I am sorry to hear about your problems with your DS. Firstly it sounds like you have been doing a great job trying to find apprentice and work experience opportunities. It must be incredibly frustrating to have his dad reappear at this point when you have struggled with school attendance etc. But if you can try and focus on the positive that your son is pleased to have him back in his life - obviously we don't know the back story so can't understand how you feel about this. If your son is enthusiastic about these other colleges and there are courses he is interested in would this be enough to motivate him over the next few months? If he is very unlikeky to get 5 A -C's for a level 3 course most good colleges should also be offering a range of Level 2 courses and also running Maths & English resits alongside these. I do think it is worth looking at all the local colleges to see what they offer - you may be surprised at their flexibility and willingness to give your son a chance.
I think another positive is that you are managing to get your son to school half days - through my work I deal with a lot of young people who refuse to attend school completely - once this happens it is so hard to get them back in and can have very long term implications.

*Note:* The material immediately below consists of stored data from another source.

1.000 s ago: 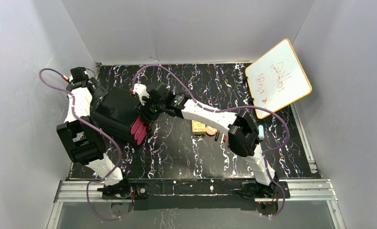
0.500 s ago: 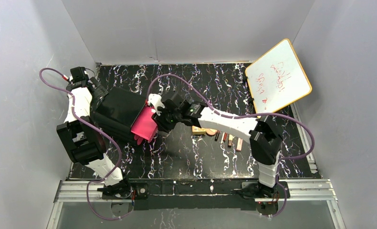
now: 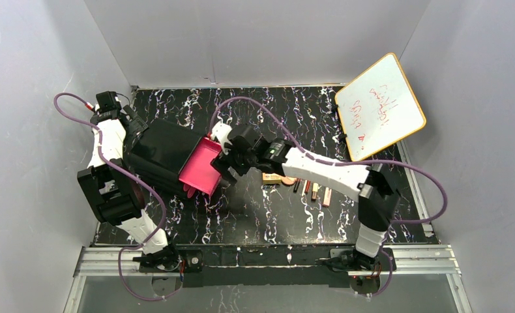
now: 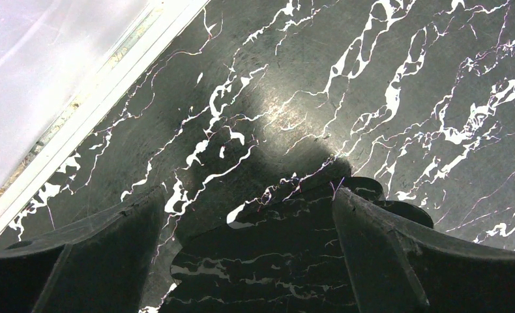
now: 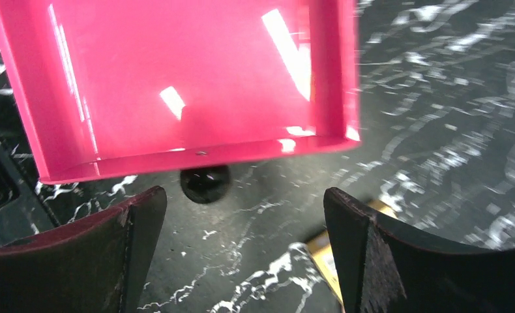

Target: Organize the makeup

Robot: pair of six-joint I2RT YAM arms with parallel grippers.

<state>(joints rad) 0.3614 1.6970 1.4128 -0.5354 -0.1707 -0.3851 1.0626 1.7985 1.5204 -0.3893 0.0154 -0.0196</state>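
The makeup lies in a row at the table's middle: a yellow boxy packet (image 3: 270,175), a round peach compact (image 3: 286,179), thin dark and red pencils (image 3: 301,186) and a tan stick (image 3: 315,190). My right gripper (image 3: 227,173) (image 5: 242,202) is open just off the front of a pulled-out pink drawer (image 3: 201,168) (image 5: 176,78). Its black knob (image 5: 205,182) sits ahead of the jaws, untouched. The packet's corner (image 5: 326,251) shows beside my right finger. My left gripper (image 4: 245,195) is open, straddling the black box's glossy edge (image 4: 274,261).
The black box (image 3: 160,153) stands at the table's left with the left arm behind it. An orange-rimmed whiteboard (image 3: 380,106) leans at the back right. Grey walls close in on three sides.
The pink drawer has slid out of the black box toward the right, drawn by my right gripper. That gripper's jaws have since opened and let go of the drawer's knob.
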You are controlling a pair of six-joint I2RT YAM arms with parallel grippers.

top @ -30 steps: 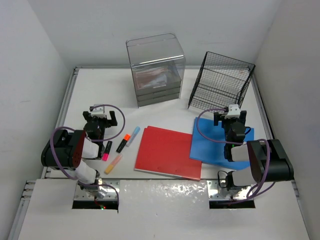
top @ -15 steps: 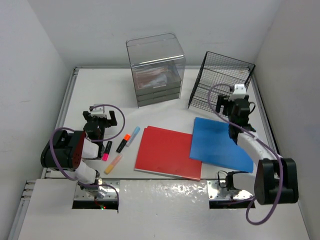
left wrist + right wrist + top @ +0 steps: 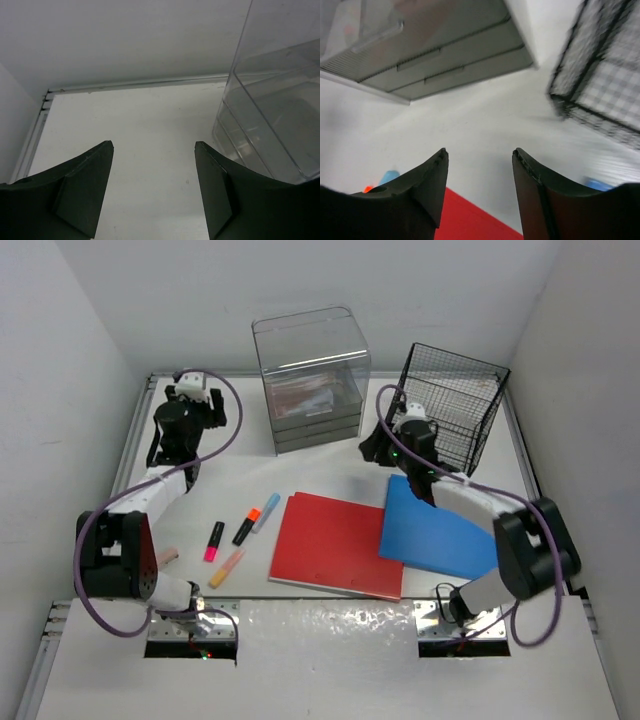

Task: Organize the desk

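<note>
Clear plastic drawer unit stood at back centre, w/ a black wire basket near its right, not touching. Red notebook lay flat in front. Blue folder lay on its right, overlapping the notebook's edge. Left of notebook, 4 pens: blue highlighter & orange highlighter side by side, pink highlighter and yellow highlighter lying sep.

The white worktop is carrying a clear drawer unit and a black wire basket at the back; nearer, a red folder is lying with a blue folder overlapping its right edge and four markers scattered just to its left
</note>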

Will your son talk to you or someone at school about what he wants to do? If he wants to go to college full time rather than an apprenticeship he will need to improve his attendance - even if its only for the next few months it could the college that he is capable of commitment. Also did he have reasonable attendance in year 10 that you could also show them?
Hoping that this is useful.

Mostlyjustaluker · 11/03/2015 13:01

Is there any external avenues of support for example, school family support worker or ewo who can help.

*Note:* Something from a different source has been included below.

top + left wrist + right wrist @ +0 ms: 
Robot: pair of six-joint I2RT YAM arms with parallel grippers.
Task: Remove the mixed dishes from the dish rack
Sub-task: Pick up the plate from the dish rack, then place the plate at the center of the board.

andango · 12/03/2015 22:04

Your son will sort his career out when he's ready and has grown up a bit. He's still young enough to make mistakes. I'm more worried about you than your son - you shouldn't be accepting behaviour like 'only' having a few things thrown at you recently and smashed doors - a 16 year old is not a small child and he could really injure someone/damage something. If he did this anywhere else, he'd be looking at a criminal record.

Was his dad violent/abusive? I think you need to strengthen your boundaries - it's his right to ignore all the help you're offering him but not to attack you or the house physically. You shouldn't be accepting this as though it was just one of those things.

Why don't you try contacting the colleges directly and asking them what their admissions criteria are? I've worked in a few and there are many kids who failed in their previous schools who are trying again - some fail for a second time though, and it's important that your ds is making these choices himself as the will to change has to come from him - no matter how great your ideas are, if he isn't on board, they won't work out. Do get him to think about what his alternatives are if he doesn't get a place; at 16, it's not your job to make those decisions for him, but you can help him make decisions by ensuring he has all the necessary information.

Good luck!

notquiteruralbliss · 13/03/2015 07:21

Maybe college would suit your son better than school. It sounds as if he doesn't want to do an apprenticeship. At 16, he is old enough to make his own choices and has time enough to recover if his plan A doesn't 't work out.